Umso unpassender, dass deren Chefs nun über die Neuordnung des internen Finanzausgleichs beraten. „Problematisch“ nennt das RB-Personalratsvorsitzende Gaby Schuylenburg. „Wir befinden uns in der entscheidenden Phase für die Zukunft des Senders.“
Andere sind deutlicher: „Da ohne Führung dazustehen, das wäre Horror“, heißt es im Funkhaus. Es herrscht gut begründete Existenzangst, und einige empfinden als blanken Hohn, dass Metzger die Untergebenen in seiner E-Mail noch dazu auffordert, ihm bitte schön die Daumen zu drücken.

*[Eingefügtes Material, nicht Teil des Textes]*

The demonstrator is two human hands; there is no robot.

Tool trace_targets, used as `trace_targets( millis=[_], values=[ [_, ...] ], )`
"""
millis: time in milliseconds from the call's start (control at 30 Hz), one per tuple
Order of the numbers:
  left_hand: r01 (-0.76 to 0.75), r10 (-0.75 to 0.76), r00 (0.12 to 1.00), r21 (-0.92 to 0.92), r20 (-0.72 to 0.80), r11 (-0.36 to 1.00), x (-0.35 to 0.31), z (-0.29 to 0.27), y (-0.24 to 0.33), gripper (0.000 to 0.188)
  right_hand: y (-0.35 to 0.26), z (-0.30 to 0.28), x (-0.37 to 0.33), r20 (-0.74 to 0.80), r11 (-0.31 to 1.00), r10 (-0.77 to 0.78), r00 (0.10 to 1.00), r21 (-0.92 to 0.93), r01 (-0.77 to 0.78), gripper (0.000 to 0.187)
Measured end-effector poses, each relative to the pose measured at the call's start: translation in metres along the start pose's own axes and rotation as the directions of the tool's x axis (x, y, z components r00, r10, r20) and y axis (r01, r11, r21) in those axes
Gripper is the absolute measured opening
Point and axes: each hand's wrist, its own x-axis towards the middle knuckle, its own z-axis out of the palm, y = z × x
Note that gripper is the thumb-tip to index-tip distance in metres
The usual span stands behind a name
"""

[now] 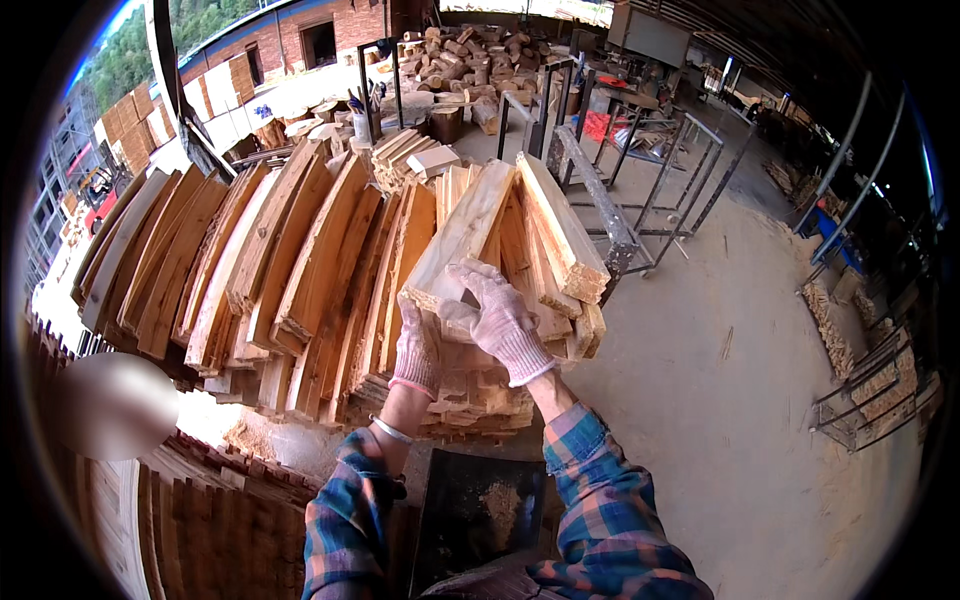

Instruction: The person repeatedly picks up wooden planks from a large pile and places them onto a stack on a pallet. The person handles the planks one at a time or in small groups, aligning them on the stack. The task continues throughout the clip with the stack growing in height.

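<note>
Both of my hands wear pale work gloves and are at the near end of a wooden board (462,228) on top of a stack of boards. My left hand (416,348) grips its left corner from below, fingers partly hidden by the wood. Over the right edge of that end curl the fingers of my right hand (497,318). Another thick board (562,230) lies just to the right, with thinner boards between the two. Leftward runs a long row of rough boards (310,250) leaning on edge against one another.
A metal frame (600,190) stands right of the stack, with more frames (690,170) behind. Cut logs (470,60) are heaped at the back. Stacked wood (220,530) fills the lower left. A black surface with sawdust (450,520) is near my body; slatted bundles (830,320) sit far right.
</note>
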Motion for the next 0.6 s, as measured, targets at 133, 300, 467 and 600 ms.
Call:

Bei allem Verständnis für persönlichen Ehrgeiz fühlen sich viele im Funkhaus etwas missbraucht – als Sprungbrett für die Karriere des Sohns vom ehemaligen Darmstädter Oberbürgermeister Günther Metzger (SPD).
Im Programm hat er keine deutliche Spur hinterlassen: Nach der forschen Ankündigung bei Dienstantritt, „intelligente Ideen entwickeln“ zu wollen, um „der ARD zu zeigen: Wir sind wichtig für die Gemeinschaft“, wurde das Profil im Radiobereich weiter gekürzt, im TV-Segment nicht mal die Tatort-Kommissarin erneuert, und dass RB die „tagesWEBschau“ produziert, hat fast keiner bemerkt.
Am 31. Mai wird das erfolglose Format letztmals produziert. Bleibt also das nicht kleine, aber recht selbstreferentielle Kunststück, dass Metzger den Sender trotz eines binnen fünf Jahren um 30 Prozent abgeschmolzenen Etats am Leben und die Belegschaft bei Laune halten konnte.